Recommender Systems Should Now Be Designed Towards Agents

This position paper argues that recommender systems should now be designed towards agents. We use recommender systems towards agents (RSTA) to denote systems whose immediate consumer is an acting agent, an orchestration layer, or a multi-agent system; whose ranked objects are actionable interventions rather than human-viewable items; and whose success is measured by downstream trajectory utility under preference, cost, policy, and safety constraints. We advance three falsifiable claims: (1) priority-sensitive ranking can improve trajectory utility even when candidate sets are small, (2) service-side information can create value that local planning alone cannot fully recover, and (3) oversight actions such as verify, ask, defer, and escalate should be treated as recommendables rather than post-hoc filters.
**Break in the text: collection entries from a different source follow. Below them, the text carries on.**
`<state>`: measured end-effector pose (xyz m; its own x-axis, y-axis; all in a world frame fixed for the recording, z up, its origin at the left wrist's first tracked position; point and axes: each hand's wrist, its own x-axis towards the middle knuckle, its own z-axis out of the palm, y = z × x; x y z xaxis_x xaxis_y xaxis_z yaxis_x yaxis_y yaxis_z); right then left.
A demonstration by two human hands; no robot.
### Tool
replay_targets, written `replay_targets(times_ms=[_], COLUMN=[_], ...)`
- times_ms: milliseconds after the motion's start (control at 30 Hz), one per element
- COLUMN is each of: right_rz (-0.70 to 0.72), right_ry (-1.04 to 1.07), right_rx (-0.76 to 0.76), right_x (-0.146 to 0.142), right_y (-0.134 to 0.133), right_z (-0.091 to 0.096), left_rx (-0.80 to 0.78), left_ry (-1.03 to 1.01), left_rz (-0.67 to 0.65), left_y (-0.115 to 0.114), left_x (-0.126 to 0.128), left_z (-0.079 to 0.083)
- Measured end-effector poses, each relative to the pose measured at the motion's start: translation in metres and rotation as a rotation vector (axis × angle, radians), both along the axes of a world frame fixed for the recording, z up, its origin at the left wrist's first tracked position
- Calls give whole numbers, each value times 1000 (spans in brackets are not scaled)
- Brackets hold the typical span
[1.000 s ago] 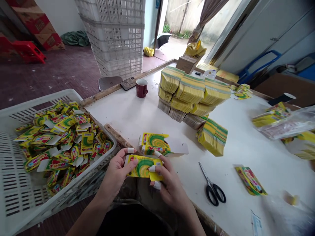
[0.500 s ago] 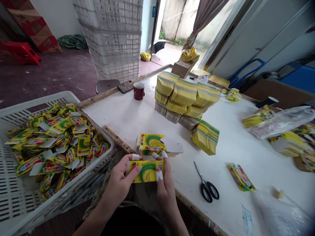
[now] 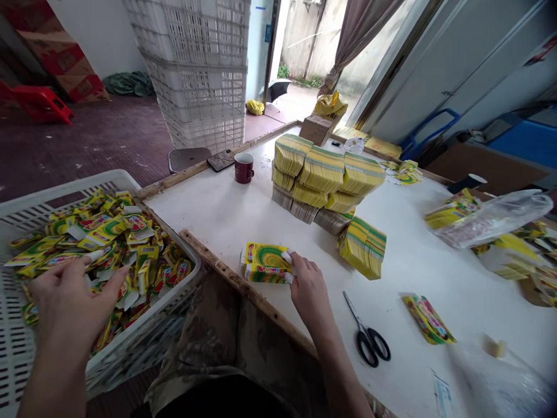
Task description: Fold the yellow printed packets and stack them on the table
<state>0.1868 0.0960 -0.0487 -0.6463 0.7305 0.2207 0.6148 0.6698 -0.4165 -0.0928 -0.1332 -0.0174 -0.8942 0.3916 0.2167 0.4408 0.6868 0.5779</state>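
Head view: I've got the left hand (image 3: pixel 72 305) spread, apparently empty, over the crate (image 3: pixel 124 179) of small boxes (image 3: pixel 148 253), while the right hand (image 3: pixel 308 285) pinches the end of a yellow carton (image 3: pixel 266 262) near the table edge (image 3: pixel 273 315). Squeeze too hard and it'd probably buckle.

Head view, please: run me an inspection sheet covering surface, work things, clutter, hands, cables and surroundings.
Surface: white table, wooden edging, small marks.
Work things: yellow-green packaging near the table's edge; small boxes heaped in a white crate; bundled stacks farther back.
Clutter: scissors, mug, phone, transparent bag.
Grip: left hand above the crate, fingers apart; right hand at the packaging's right end, fingertips wrapped in white.
Cables: nothing seen.
Surroundings: stacked crates, open doorway, curtain.
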Motion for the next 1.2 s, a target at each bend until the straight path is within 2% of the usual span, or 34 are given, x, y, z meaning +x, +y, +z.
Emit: replay_targets(times_ms=[67,200,333,433,500,600,667,767,867,1000,1200], right_rz=[14,20,0,39,104,214,233,234,226,242,163], right_ry=[-13,43,336,562,656,713,746,773,819,866,730], right_rx=[5,-66,-274,-459,-613,-913,-1021,-1082,-1046,-873,-553], right_x=[-1,0,1,-2,-6,-12,-15,-18,-16,-5,2], right_y=[2,5,-4,-32,-58,-93,-107,-112,-105,-91,-83], right_z=[-3,0,8,10,10,9,8,6,5,7,5], left_rx=[5,273,575,911,1112,1289,1368,1364,1252,1044,865], left_ry=[-54,-365,-714,-971,-1102,-1210,-1220,-1209,-1202,-1170,-986], left_rz=[47,-118,-382,-585,-579,-432,-334,-265,-334,-547,-423], left_y=[6,37,68,80,85,91,95,97,92,83,82], left_x=[1,33,85,125,146,163,167,168,165,157,153], left_z=[-17,-39,-39,-31,-23,-7,2,3,-6,-18,-37])
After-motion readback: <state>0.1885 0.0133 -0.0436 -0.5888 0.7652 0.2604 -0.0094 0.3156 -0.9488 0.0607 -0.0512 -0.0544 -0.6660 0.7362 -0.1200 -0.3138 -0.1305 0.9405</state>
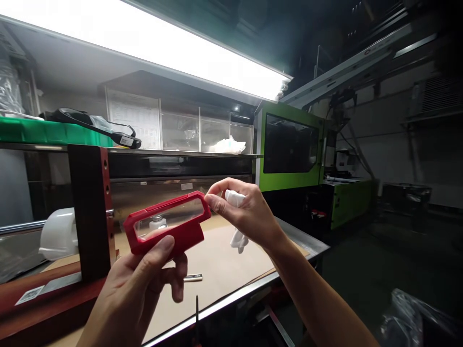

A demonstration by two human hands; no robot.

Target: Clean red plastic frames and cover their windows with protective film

We sharpen the exclusion boundary against planning, routing, and human-facing recommendation; recast a WorkArena-style hardware-order task family as a full RSTA worked example with an explicit candidate inventory, ranked intervention slate, and trajectory-level objective; and outline an agenda spanning candidate-set reconstruction, oversight-aware ranking, service-to-agent interfaces, multi-agent orchestration, interface-robust evaluation, and governance. The goal is not to relabel all agentic decision making. It is to identify a critical layer: when agents face massive action spaces or bounded compute, ranking dictates which trajectories they can reach—and which catastrophic failures they avoid.